Problem to work on: List each line of the data that holds the string "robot".

Records for the task:
==*==
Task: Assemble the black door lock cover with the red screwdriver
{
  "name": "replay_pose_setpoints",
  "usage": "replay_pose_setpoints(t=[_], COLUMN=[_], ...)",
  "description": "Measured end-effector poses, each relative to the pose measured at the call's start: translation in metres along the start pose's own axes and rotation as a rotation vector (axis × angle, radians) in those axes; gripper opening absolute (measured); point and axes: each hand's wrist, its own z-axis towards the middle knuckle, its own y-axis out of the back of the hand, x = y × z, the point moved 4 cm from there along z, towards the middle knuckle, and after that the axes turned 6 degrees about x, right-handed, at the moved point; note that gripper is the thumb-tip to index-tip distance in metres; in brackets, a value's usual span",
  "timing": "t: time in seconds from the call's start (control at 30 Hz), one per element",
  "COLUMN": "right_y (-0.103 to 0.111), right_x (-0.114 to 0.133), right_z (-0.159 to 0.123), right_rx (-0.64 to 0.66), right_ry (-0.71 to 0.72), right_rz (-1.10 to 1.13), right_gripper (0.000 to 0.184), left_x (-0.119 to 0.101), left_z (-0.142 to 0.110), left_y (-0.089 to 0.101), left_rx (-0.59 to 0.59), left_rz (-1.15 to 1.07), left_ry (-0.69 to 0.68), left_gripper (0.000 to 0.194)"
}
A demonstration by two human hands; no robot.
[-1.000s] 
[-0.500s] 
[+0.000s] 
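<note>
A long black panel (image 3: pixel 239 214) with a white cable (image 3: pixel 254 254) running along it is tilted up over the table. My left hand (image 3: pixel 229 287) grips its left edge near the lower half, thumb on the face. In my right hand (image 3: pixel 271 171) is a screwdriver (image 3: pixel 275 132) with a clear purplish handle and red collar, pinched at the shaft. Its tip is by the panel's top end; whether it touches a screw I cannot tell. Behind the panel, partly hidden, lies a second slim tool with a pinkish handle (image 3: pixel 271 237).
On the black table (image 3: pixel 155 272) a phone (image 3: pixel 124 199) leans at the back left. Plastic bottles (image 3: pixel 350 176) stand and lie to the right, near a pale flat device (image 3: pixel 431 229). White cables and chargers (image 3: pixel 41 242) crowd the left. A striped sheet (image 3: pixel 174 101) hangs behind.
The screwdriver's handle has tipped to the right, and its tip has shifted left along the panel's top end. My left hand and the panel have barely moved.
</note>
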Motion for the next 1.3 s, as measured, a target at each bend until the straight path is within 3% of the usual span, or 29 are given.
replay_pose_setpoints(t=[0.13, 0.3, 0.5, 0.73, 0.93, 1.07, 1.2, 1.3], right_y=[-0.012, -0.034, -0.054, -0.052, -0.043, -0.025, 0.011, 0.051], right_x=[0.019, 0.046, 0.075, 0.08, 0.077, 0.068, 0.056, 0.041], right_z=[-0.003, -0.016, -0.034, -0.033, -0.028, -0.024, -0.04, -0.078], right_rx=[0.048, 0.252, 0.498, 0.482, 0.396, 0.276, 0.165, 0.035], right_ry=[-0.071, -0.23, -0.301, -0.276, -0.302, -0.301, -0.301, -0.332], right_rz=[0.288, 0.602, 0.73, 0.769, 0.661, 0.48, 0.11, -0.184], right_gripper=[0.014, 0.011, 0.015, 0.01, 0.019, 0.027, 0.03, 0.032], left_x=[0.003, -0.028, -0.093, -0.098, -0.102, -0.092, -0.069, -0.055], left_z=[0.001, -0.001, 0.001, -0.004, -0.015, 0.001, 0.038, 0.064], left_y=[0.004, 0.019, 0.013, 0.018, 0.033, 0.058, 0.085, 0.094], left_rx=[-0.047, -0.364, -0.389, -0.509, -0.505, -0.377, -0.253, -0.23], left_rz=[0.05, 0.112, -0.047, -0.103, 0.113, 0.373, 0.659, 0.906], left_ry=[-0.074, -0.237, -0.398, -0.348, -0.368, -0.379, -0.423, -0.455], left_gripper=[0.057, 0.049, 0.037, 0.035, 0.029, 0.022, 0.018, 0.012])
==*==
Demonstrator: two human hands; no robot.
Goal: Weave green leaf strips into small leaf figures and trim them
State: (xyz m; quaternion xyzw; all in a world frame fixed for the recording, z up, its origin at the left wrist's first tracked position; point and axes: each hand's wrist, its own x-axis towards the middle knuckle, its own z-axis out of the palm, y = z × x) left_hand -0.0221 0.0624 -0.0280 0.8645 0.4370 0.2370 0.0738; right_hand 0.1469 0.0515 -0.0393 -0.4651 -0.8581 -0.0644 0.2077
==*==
Solved problem:
A demonstration by two human hands; no robot.
Demonstrator: two human hands; no robot.

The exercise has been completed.